Pls1-KO Mouse

Pls1, encoding Plastin 1 (also called fimbrin), is an important member of the fimbrin protein family. In humans, it is highly expressed in stereocilia where it functions as an actin-bundling protein, essential for the regular maintenance of stereocilia and thus auditory reception [4,5]. In yeast, it is a peroxisomal matrix protein that regulates lysine biosynthesis [3]. In plant-pathogenic fungi, Pls1 tetraspanins are key factors for penetration into host plants, likely by re-establishing polarized growth in the appressorium [2,6].

Mutations in PLS1 have been found to cause autosomal-dominant hereditary hearing loss. A novel PLS1 c.981 + 1G>A variant was identified in a Chinese family, which causes hearing loss by inducing exon 8 skipping. In zebrafish, this variant led to abnormal inner-ear phenotypes and changes in swimming ability. Also, silencing PLS1 expression upregulated genes in the PI3K-Akt signaling pathway [1]. In European and Turkish families, different PLS1 mutations were associated with autosomal-dominant nonsyndromic hearing loss, and in silico protein modeling suggested these mutations destabilize the actin-binding domain, reducing the protein's ability to bind F-actin [4,5].
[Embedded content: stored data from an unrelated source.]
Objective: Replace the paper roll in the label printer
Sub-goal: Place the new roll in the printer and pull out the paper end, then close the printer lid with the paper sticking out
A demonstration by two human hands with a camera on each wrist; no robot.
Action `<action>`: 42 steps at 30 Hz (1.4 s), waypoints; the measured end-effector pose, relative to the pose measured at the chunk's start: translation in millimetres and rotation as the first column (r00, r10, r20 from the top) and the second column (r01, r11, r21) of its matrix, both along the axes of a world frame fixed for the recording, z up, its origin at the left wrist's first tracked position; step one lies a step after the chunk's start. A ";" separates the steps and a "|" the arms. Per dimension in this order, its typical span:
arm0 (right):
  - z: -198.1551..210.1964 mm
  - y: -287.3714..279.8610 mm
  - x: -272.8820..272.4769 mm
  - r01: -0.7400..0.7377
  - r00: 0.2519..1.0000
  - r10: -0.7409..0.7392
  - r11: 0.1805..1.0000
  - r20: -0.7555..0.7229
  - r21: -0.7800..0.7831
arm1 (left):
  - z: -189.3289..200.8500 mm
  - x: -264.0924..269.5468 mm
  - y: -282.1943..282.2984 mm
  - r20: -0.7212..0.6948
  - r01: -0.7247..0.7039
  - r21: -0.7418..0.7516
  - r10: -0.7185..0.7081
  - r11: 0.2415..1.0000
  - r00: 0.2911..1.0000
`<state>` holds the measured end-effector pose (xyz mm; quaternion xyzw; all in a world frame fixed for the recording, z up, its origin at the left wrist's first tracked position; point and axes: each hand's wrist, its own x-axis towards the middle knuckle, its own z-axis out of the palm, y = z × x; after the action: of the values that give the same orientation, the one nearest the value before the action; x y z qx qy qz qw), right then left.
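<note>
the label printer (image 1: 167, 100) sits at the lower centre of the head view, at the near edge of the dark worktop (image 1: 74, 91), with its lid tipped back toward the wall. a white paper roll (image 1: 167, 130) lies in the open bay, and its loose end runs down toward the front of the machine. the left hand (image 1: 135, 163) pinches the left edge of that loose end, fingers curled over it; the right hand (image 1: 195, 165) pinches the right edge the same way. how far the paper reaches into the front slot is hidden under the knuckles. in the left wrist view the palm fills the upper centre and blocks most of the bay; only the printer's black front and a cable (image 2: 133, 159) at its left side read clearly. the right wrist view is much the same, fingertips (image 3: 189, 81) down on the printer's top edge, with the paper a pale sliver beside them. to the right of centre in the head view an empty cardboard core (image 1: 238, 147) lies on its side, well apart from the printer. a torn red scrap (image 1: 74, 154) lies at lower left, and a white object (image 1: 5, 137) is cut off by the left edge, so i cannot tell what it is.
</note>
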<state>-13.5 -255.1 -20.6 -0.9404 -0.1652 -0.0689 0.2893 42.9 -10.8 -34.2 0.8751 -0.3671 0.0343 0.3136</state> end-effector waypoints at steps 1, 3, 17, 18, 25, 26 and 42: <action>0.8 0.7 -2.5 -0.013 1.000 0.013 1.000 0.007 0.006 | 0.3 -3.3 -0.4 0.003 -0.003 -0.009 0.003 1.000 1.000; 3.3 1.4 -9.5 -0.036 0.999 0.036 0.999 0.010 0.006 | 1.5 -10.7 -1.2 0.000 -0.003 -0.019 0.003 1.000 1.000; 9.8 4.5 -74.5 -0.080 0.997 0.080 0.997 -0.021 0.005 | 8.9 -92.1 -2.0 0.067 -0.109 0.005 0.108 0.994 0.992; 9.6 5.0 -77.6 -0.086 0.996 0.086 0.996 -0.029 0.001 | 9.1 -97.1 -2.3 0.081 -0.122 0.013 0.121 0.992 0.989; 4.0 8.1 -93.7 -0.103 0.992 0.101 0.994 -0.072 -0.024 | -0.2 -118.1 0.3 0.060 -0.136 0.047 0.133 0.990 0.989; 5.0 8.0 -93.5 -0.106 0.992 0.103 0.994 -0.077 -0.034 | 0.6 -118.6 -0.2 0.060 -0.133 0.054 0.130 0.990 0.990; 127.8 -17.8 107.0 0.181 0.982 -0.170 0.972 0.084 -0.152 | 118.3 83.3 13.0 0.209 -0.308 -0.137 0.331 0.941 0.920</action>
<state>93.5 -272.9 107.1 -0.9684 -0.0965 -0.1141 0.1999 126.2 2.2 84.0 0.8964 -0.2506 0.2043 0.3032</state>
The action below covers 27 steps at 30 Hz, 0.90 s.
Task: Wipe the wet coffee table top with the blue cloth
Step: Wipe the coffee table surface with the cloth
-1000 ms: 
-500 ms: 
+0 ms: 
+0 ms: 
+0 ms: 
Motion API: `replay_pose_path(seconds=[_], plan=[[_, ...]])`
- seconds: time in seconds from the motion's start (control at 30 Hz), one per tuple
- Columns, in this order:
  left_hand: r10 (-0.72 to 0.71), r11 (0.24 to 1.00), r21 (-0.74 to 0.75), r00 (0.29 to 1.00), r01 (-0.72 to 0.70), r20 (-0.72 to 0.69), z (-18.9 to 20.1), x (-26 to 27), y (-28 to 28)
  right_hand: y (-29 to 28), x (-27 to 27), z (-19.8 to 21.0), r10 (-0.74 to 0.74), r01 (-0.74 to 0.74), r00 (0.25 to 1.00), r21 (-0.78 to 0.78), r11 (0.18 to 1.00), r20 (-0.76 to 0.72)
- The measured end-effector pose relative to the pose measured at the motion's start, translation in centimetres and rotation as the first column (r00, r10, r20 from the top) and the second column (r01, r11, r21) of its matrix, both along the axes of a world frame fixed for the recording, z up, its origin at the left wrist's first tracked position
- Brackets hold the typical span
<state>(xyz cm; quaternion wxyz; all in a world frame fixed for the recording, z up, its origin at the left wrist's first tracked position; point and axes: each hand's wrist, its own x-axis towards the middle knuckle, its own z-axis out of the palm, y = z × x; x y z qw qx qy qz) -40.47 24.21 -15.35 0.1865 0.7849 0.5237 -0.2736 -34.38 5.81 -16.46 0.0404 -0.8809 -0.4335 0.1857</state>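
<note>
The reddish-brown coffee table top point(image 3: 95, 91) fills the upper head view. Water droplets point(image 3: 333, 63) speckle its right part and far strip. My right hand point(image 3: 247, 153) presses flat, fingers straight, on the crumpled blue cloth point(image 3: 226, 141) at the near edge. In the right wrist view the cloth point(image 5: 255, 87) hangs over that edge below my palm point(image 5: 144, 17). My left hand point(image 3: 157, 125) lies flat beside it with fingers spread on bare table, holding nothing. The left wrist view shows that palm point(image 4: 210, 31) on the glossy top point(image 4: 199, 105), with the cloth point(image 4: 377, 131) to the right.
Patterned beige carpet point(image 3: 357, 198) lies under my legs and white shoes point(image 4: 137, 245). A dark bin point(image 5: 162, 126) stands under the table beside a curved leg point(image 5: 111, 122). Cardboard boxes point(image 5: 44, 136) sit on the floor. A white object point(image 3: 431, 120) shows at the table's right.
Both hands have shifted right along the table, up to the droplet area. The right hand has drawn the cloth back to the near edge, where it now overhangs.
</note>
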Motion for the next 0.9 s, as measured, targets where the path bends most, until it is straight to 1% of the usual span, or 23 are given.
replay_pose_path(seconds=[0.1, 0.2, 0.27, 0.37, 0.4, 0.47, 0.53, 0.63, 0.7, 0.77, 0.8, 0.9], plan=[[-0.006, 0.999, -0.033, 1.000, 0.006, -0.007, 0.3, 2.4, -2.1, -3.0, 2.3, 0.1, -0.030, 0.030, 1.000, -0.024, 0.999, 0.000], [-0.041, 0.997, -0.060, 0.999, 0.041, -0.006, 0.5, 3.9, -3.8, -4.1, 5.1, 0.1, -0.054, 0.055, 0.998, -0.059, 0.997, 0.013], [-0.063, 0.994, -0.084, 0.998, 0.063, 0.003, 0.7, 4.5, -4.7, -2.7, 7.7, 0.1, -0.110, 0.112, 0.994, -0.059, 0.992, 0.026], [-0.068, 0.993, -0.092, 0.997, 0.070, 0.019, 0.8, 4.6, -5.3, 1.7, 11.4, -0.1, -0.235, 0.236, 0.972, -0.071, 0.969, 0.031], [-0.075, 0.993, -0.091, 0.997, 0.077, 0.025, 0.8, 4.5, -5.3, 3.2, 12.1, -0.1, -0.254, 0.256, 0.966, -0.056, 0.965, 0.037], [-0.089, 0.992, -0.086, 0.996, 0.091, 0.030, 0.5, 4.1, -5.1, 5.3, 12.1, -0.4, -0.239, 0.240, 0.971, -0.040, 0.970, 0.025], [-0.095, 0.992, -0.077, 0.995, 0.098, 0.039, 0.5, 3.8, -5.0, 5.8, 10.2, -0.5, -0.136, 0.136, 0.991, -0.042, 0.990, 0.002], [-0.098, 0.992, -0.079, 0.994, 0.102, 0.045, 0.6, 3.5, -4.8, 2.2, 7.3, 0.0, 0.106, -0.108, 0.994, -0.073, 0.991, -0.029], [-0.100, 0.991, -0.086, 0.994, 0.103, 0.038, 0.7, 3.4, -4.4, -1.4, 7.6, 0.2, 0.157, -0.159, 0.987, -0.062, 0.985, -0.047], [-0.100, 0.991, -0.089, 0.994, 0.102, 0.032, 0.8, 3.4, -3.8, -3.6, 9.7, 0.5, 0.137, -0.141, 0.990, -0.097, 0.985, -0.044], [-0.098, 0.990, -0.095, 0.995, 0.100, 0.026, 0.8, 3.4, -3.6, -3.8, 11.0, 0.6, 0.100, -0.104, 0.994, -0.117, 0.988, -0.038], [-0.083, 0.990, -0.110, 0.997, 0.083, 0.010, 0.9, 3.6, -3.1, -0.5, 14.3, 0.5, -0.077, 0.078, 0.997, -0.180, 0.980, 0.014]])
In conclusion, Pls1 plays crucial roles in auditory function, lysine biosynthesis, and fungal plant-host interactions. The identification of PLS1 mutations causing hearing loss in humans and similar phenotypes in animal models like zebrafish and mice contributes to understanding the molecular mechanisms of hearing loss, providing potential targets for future therapeutic strategies in this disease area [1,4,5].